The Weird and Unpredictable World of Thai Politics

If you’re planning on traveling to Bangkok, you may want to avoid packing that Cincinnati Reds jersey you just bought. No, it’s not a gang-warfare precaution; red shirts just happen to be the symbol of former prime minister Thaksin Shinawatra‘s supporters, who have taken to the streets for a round of aggressive protests that have roiled the country and made international headlines. On Sunday, a Thai beach resort was meant to host a meeting of the Association of Southeast Asian Nations, set to focus on the economic crisis. But a crowd of “red shirts” broke into the conference’s convention center, and the meeting had to be canceled amid security concerns.

That Thai protests have once again boiled over is not exactly surprising. Since 2006, when Shinawatra was deposed in a military coup, Thailand — which has waffled between democracy and military rule since it became a constitutional monarchy in 1932 — has been in a state of near-constant political flux. Just last year, yellow shirts — the anti-Thaksin, street-level counterparts to the red shirts — shut down Bangkok’s international airport in an effort to unseat a prime minister they said was a puppet of the ex-leader. (Take a look at a timeline to get a better sense of the dizzying array of regime changes and impactful court rulings since 2005.)

Much of the current chaos can be traced back to the highly polarizing Shinawatra, who governed as Prime Minister from 2001 to 2006 — the first time a Thai politician made it all the way through an elected term of office. A hugely successful telecommunications mogul before he ventured into politics, Shinawatra expanded his popularity by appealing to Thailand’s large rural base in the country’s North, while shunning urban “elites” (Sarah Palin isn’t the only politician to harness that divide-and-conquer strategy). As this article spells out, the split between Thailand’s North and South dates back centuries, to when Chiang Mai, the Northern capital (and Shinawatra’s hometown), and Siam, which is now the Southern part of Thailand, were bitter enemies.

While in office, Shinawatra pushed through policies that consolidated his rural base, with universal healthcare being perhaps the most important. He also shepherded the country through a period of impressive growth on the heels of the Asian economic collapse in the late ’90s, although his 2003 crackdown on drugs resulted in hundreds of deaths that many called into question. But Shinawatra also faced charges of suppressing the media, tax evasion, and more, related to sales of his assets to investors. An opposition movement quickly gained steam, and while he was visiting the United Nations in New York, the military stepped in and took control of the government. Shinawatra fled to London, where he purchased the Manchester City soccer team. He briefly returned to Thailand, but fled after his wife was convicted of tax fraud. Later, he was also convicted in absentia of breaking a conflict-of-interest law. But he is unmistakably a guiding force behind the recent protests, giving speeches via satellite from an undisclosed location, thought to be Dubai.

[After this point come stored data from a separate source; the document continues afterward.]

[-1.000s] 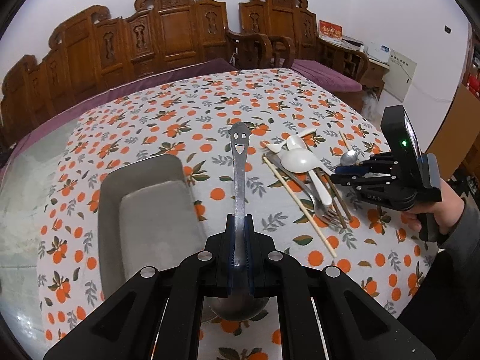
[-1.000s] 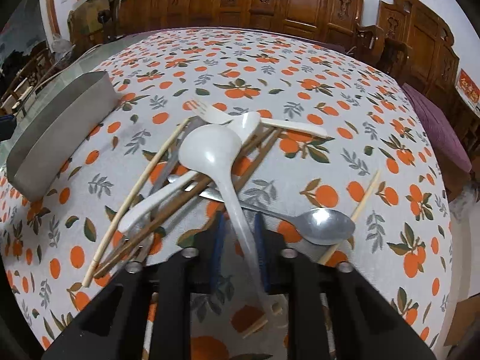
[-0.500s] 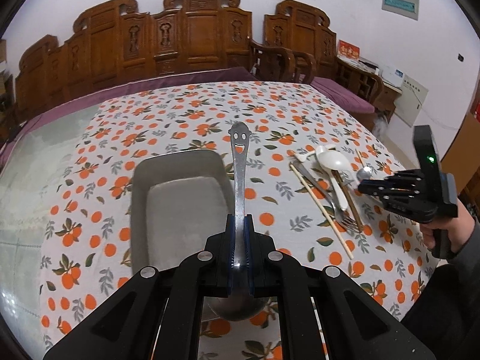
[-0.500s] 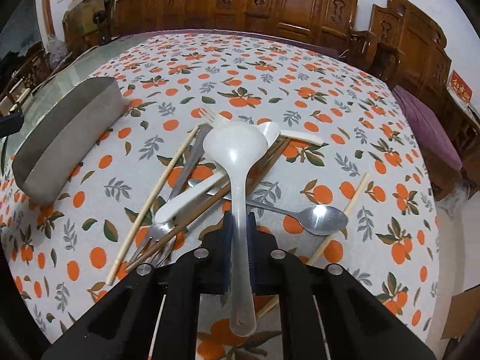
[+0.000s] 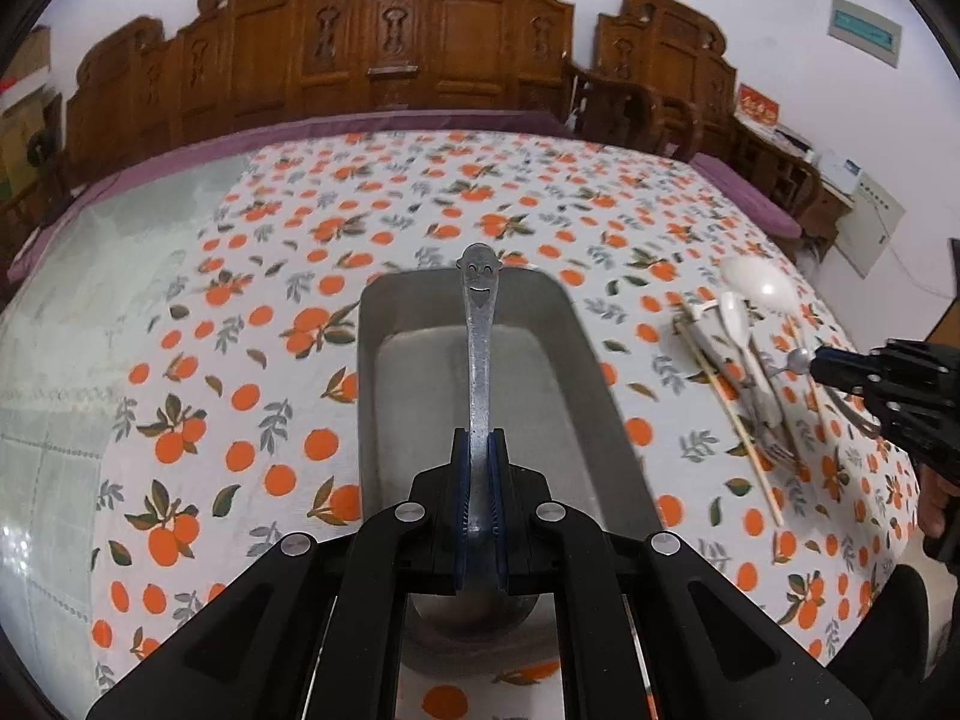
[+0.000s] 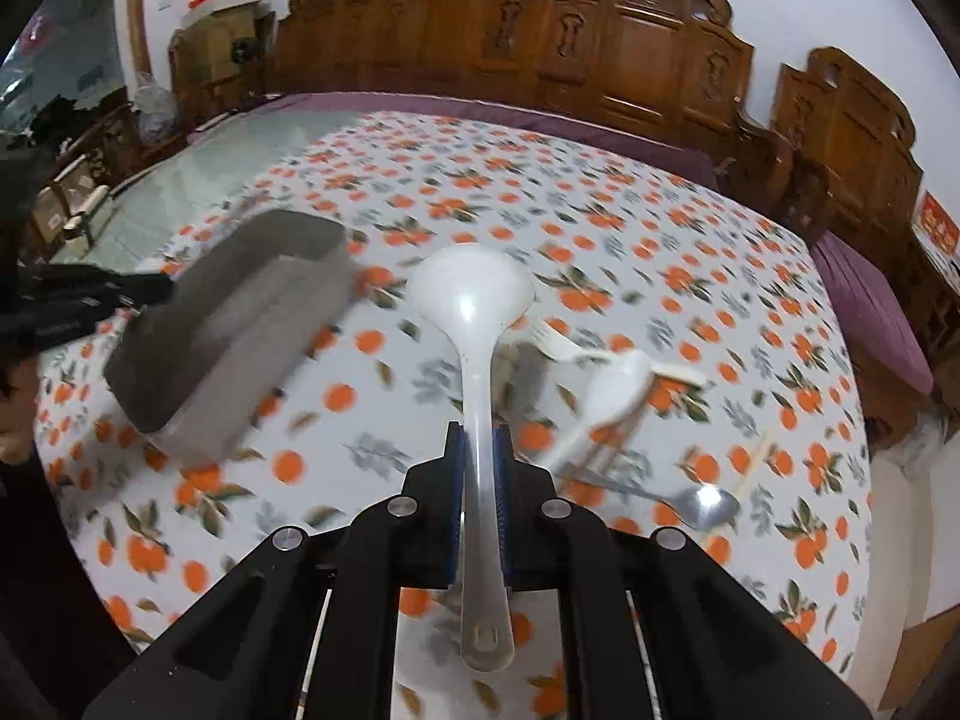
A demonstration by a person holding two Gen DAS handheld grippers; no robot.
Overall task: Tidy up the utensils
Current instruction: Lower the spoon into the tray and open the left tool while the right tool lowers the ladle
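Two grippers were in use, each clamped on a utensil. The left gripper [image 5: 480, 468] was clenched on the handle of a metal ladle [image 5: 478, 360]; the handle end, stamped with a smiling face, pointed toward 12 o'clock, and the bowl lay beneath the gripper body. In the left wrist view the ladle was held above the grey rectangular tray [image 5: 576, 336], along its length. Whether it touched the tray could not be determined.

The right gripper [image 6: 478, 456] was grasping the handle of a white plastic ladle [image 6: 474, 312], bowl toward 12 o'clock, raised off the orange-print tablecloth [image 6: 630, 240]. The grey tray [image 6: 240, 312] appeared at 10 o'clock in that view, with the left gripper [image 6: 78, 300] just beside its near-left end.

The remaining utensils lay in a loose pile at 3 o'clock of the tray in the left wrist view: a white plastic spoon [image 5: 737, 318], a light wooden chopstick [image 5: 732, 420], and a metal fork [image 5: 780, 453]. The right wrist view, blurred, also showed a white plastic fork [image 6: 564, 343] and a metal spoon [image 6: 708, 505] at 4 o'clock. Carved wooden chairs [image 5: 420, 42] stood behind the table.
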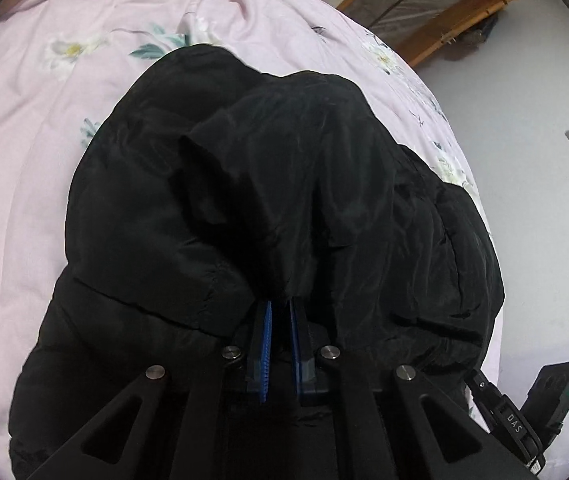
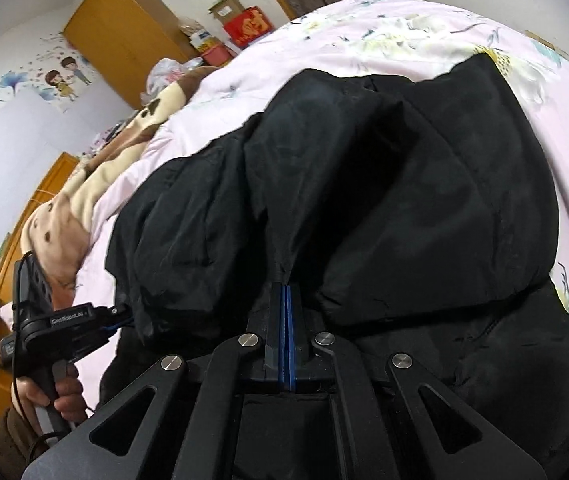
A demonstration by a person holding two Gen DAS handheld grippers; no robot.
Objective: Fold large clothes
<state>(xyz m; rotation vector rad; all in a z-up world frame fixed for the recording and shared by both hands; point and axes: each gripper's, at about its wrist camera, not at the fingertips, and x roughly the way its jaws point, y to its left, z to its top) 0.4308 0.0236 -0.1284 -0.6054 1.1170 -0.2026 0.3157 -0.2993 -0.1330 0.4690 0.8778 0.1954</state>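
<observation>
Black padded jacket lay heaped on the pink floral bedspread, and everything here is placed against that jacket. Its bulk spread away from both sets of tongs, up the bed, with one puffy fold already doubled over the layer beneath. Which end was collar and which was hem could not be made out, so the long axis stayed uncertain; it seemed to run roughly across the two grippers rather than away from them.

Both grippers sat at the jacket's near edge, pointing down and forward into it. Left gripper had its blue pads drawn narrow, a thin slot showing between them lower down, and a pleat of the black cloth pinched at the tips. Right gripper had its jaws pressed fully together, with a gathered ridge of the same fabric rising straight out of the tips.

Seen from the right wrist, the left gripper appeared at the jacket's far left edge, held in the person's hand, so the two grips stood well apart along that near edge. Neither looked nearer to the jacket; both already had it, which suited a two-handed lift and carry over the far part.
</observation>
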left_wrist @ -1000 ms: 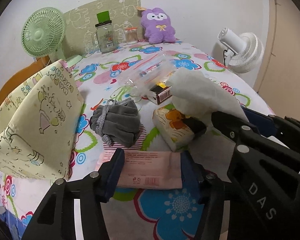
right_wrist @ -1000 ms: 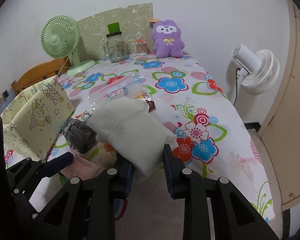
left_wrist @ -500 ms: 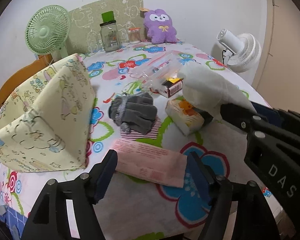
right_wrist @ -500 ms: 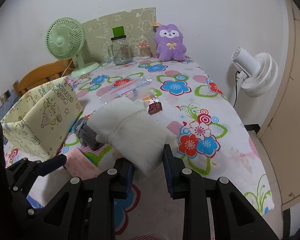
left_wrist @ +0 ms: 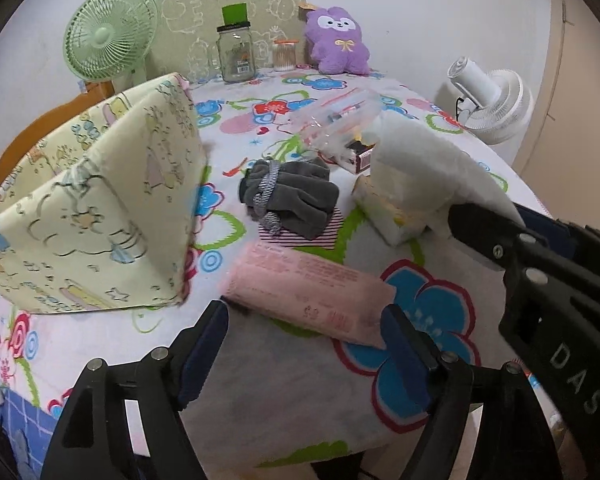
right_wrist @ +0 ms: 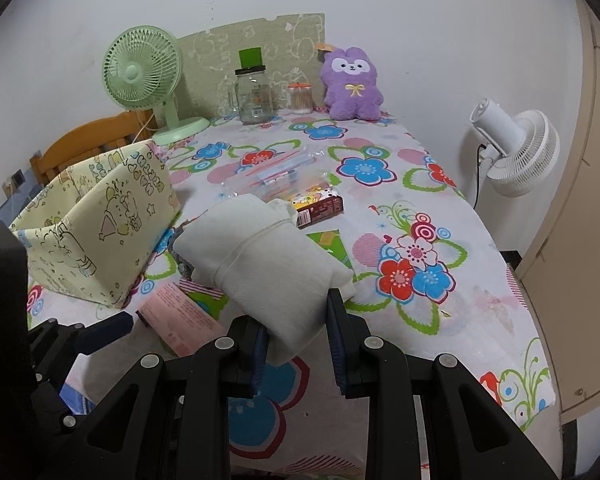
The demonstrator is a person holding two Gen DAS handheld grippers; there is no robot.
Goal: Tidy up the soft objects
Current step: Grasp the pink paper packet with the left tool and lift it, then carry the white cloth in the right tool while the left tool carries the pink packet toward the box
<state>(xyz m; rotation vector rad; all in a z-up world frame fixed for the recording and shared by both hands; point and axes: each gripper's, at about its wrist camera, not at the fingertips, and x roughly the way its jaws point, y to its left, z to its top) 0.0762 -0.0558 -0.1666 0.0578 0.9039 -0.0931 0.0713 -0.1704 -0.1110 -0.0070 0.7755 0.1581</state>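
Two grippers: right gripper (right_wrist: 296, 334) clamped on rolled white cloth (right_wrist: 268, 256) above the table's (right_wrist: 480, 280) near edge; left gripper (left_wrist: 304, 340), jaws just opening, straddles pink packet (left_wrist: 308, 296) untouched.

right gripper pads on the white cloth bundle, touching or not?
Touching. The right wrist view shows the right gripper with both blue pads pressed into the near end of the white cloth bundle, which is pinched between them and held above the table.
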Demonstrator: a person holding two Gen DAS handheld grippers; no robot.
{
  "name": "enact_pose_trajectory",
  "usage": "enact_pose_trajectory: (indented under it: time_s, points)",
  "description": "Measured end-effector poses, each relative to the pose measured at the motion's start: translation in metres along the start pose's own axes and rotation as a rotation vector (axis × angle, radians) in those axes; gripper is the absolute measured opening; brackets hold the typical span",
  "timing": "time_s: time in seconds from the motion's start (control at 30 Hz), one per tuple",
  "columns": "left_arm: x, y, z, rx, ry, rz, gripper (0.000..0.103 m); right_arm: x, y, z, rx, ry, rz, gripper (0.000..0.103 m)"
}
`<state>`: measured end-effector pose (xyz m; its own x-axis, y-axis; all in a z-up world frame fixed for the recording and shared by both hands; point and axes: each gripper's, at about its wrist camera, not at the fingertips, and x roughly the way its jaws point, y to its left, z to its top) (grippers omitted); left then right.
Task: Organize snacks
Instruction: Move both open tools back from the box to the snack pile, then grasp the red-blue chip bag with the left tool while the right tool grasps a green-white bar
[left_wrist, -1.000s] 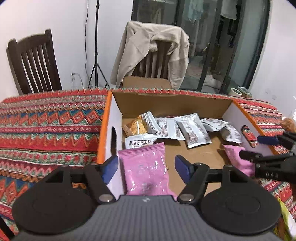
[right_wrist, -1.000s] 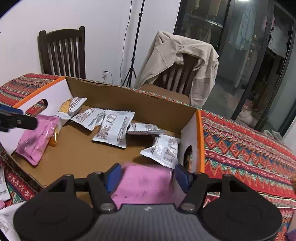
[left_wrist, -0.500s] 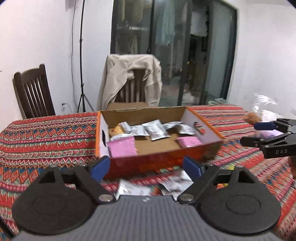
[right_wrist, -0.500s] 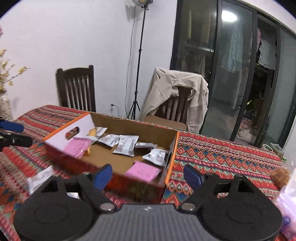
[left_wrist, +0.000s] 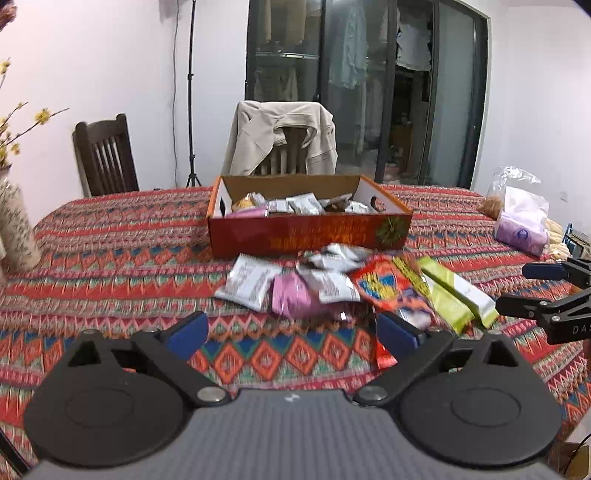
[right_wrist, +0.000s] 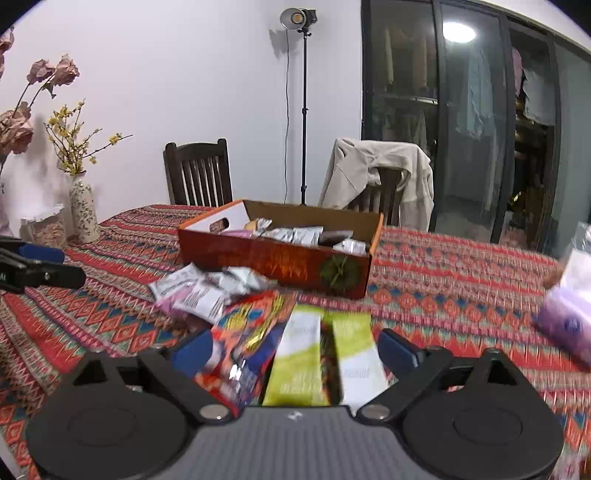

Since Thaksin’s departure, Thai politics have been a roller-coaster ride, and many red shirts think that the country’s elite — which they say includes the military and the courts — has made sure that politicians who represent rural voters don’t stay on top for too long. Two pro-Shinawatra prime ministers have been elected in the last three years, and both have been forced to leave office under overwhelming pressure, first from protesters, and then the courts. One, Samak Sundaravej, was found to have breached the constitution by hosting a television cooking show while he was in office. The other, Somchai Wongsawat, was forced to leave office after his party, the once Shinawatra-led People’s Power Party, was outright banned. The one thing most Thais have in common, though, is a reverence for the country’s monarch, King Bhumibol, who has ruled since 1946. Now, even he is coming under pressure, both for his possible role in the original 2006 coup and for not doing more to curb the latest street protests.

In the most recent round of violence, two people were killed, and hundreds injured. Things have died down for the time being — the red shirts have dispersed, which means a temporary setback for Thaksin Shinawatra. But as long as the class conflict in Thailand simmers and the political status quo remains unstable, it’s anyone’s guess what the future holds.